Am 2. Aug. ward von dem 2. französischen Korps, Frossard, in Gegenwart des Kaisers und des kaiserlichen Prinzen ein Angriff auf Saarbrücken ausgeführt, wo nur etwa 1000 Mann preußische Truppen lagen, die sich nach längerm Gefecht zurückzogen, worauf die Franzosen die Stadt kurze Zeit besetzten, ohne indes weiter vorzudringen.

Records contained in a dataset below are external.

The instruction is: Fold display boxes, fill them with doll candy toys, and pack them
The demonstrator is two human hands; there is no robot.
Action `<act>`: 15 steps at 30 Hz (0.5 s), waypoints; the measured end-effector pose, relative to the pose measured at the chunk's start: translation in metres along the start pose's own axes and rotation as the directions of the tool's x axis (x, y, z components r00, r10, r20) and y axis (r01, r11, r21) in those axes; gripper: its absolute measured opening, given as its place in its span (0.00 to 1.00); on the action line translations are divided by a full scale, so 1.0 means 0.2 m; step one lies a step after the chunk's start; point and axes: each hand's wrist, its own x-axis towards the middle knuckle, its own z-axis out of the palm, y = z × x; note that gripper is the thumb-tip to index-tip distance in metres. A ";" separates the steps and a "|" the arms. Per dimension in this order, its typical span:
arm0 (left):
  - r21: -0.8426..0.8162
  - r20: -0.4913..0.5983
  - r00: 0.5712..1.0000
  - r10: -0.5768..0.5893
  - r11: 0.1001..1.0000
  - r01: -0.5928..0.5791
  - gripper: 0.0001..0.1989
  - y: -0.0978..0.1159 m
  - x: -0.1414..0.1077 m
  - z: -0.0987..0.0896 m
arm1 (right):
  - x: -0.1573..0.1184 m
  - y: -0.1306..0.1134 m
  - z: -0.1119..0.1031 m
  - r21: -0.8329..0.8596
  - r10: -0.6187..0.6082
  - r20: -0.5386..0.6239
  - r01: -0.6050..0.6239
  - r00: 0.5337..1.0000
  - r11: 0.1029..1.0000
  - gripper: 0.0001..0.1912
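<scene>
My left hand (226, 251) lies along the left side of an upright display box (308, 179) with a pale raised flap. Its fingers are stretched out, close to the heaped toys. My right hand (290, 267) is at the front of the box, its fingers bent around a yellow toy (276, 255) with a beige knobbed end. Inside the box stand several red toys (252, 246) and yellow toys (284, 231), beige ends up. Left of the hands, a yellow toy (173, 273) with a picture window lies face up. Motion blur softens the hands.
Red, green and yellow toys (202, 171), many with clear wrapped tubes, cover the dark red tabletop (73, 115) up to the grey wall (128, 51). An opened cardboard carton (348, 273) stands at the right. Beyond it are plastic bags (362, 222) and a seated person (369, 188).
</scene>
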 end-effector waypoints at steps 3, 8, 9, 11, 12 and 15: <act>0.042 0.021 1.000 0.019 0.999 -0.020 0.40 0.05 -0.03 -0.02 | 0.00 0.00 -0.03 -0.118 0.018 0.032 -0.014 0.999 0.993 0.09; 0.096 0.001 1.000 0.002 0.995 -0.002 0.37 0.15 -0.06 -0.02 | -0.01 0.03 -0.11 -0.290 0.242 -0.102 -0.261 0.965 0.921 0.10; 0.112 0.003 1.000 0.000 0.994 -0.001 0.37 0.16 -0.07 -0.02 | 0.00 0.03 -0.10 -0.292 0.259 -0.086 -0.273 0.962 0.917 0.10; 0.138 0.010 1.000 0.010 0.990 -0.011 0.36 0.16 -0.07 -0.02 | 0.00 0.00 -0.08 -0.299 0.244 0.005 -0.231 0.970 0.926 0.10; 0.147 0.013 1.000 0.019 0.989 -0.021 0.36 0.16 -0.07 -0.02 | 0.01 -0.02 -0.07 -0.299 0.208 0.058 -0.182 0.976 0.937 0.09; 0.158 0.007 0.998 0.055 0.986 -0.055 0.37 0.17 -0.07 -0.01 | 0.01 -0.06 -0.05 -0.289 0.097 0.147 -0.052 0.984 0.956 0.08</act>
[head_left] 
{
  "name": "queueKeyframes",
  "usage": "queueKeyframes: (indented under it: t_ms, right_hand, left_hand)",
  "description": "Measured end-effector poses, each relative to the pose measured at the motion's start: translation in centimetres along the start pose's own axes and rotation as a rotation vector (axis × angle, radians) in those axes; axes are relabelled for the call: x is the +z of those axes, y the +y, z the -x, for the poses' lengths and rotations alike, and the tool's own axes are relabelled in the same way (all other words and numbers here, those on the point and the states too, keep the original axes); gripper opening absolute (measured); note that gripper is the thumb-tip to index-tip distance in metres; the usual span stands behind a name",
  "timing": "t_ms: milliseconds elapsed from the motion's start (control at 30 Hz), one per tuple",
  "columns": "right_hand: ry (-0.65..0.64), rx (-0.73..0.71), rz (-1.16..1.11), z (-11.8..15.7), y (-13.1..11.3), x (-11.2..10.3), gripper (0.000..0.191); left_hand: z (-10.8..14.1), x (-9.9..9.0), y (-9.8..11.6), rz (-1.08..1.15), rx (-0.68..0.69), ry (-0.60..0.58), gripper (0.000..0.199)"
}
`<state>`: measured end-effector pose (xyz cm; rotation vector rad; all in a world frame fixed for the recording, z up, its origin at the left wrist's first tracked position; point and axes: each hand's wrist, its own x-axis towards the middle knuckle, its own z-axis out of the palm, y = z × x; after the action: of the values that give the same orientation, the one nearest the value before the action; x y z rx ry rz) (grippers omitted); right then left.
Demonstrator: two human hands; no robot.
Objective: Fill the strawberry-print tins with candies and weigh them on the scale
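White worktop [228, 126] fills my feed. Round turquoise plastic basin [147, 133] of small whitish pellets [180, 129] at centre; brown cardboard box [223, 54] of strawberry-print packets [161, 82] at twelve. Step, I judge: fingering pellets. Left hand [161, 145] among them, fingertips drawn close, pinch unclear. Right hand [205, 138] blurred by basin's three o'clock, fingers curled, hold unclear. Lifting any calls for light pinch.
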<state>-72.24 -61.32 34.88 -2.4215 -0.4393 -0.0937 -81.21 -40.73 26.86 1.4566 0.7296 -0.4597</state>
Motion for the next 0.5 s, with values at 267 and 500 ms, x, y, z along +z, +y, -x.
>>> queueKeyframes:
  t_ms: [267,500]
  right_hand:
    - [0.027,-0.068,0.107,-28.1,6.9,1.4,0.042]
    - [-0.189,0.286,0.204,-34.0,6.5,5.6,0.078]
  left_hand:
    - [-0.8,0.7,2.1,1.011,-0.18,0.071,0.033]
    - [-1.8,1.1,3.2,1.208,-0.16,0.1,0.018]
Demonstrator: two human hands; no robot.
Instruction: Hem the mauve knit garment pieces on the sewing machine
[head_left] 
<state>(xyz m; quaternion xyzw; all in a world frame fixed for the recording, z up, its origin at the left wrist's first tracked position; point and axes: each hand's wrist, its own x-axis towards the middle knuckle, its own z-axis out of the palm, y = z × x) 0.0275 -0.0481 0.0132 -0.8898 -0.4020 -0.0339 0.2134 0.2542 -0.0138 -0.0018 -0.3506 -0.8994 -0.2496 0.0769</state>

Trotzdem schon 14 Tage seit der Vereinigung der Rheinarmee an der Westgrenze verstrichen waren, befand sich dieselbe noch immer nicht in der Lage, einen allgemeinen Angriff zu unternehmen.
Das Korps Douay bei Belfort war noch nicht vollzählig, das 6. und Gardekorps erst auf dem Marsch nach Metz.
Daher fiel die Offensive der deutschen
Armee zu, welche sich durch Heranziehung des 1., 2. und 6. Korps um 100,000 Mann verstärkt
hatte. Die erste Armee marschierte gegen die Saar, die zweite Armee zog mitten durch die Rheinpfalz, die dritte Armee, bei Landau
[* 23] und Germersheim konzentriert, marschierte nach der Lauter. Die letztere Armee kam zuerst mit der 2. Division
des Korps von Mac Mahon, welche unter General Douay in Weißenburg
[* 24] stand, in Berührung.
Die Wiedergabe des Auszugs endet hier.